Event Metrics

Last updated: March 25, 2026

Admin Tools

Event Metrics

What is Event Metrics?

The Event Metrics page provides historical analytics and trend analysis for your event-driven architecture. While the Event System Dashboard shows current status and Event Flow shows real-time activity, Event Metrics answers questions like:

"Has our error rate been increasing over the past week?"
"What time of day do we process the most events?"
"Which event types are slowing down?"
"How did yesterday's outage affect our metrics?"

When to Use This Page

Performance Analysis: "Are events taking longer to process than last month?"
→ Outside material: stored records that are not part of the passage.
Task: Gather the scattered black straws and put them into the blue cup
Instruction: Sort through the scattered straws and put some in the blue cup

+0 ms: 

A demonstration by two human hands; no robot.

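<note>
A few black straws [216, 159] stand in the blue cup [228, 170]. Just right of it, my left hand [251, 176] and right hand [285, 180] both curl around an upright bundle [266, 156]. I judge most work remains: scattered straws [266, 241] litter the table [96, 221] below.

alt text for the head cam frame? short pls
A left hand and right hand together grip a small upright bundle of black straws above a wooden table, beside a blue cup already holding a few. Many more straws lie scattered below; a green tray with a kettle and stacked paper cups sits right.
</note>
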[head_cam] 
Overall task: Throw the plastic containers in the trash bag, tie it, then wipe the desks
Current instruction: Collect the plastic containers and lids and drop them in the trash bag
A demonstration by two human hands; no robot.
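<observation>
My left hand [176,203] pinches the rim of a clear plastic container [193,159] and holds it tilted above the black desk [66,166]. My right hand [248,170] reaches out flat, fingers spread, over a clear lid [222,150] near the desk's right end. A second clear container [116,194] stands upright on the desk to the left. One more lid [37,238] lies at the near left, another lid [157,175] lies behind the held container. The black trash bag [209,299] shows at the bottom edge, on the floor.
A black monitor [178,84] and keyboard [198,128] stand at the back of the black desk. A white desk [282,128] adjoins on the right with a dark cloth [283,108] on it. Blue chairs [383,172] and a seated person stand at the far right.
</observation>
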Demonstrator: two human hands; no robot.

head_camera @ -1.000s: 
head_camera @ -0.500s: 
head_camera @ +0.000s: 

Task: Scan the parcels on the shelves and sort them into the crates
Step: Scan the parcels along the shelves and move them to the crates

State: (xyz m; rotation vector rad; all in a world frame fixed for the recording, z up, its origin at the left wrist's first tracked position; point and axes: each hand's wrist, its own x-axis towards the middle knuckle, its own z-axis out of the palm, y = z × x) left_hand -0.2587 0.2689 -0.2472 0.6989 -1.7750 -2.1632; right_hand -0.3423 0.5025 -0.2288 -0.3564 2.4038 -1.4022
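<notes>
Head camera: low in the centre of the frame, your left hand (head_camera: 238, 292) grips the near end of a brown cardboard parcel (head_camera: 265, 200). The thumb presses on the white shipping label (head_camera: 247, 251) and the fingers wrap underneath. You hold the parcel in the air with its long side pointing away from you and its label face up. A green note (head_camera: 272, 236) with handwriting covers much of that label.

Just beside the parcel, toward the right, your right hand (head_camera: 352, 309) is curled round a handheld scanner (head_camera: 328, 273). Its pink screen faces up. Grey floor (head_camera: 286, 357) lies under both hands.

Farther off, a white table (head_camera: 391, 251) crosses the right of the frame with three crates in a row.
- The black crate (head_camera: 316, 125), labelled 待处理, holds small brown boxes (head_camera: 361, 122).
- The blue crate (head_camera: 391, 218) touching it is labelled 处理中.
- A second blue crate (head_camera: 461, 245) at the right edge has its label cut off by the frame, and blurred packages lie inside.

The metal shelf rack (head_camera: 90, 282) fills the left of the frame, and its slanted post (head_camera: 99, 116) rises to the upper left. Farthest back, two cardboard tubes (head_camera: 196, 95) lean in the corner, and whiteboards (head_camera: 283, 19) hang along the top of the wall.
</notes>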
Capacity Planning: "Do we need to scale up before the holiday season?"

Incident Investigation: "What exactly happened during yesterday's outage?"

Reporting: "Generate a weekly report on system performance"

Trend Spotting: "Are we seeing more failures on weekends?"

Understanding the Interface

Time Range Selector

Choose the period to analyze:

Range	Best For	Data Points
Last 15m	Immediate post-incident	15 one-minute points
Last 1h	Recent trend check	60 one-minute points
Last 6h	Half-day analysis	72 five-minute points
Last 24h	Daily patterns	96 fifteen-minute points
Last 7d	Weekly trends	84 one-hour points

Tip: Longer ranges show patterns; shorter ranges show details.

Metric Cards Explained

Total Emitted

What it shows: Total number of events created in the selected time range

How to use it:

Baseline: Establish normal daily volume (e.g., "We typically emit 50,000 events/day")
Spike detection: 3x normal = unusual activity (marketing campaign? attack?)
Drop detection: Near zero = system outage

Example analysis:

Monday:    52,000 events  ← Normal
Tuesday:   48,000 events  ← Normal
Wednesday: 12,000 events  ← ⚠️ 75% drop - investigate!
Thursday:  155,000 events ← 🚨 3x spike - what happened?

Total Processed

What it shows: Events that completed successfully

Key metric: Processed / Emitted ratio

100%: Perfect - all events succeeded
< 95%: Concerning - many failures
< 90%: Critical - investigate immediately

Formula: (Total Processed / Total Emitted) × 100

Total Failed

What it shows: Events that failed to process

Context matters:

5 failures out of 100: 5% error rate (acceptable)
5 failures out of 10: 50% error rate (critical)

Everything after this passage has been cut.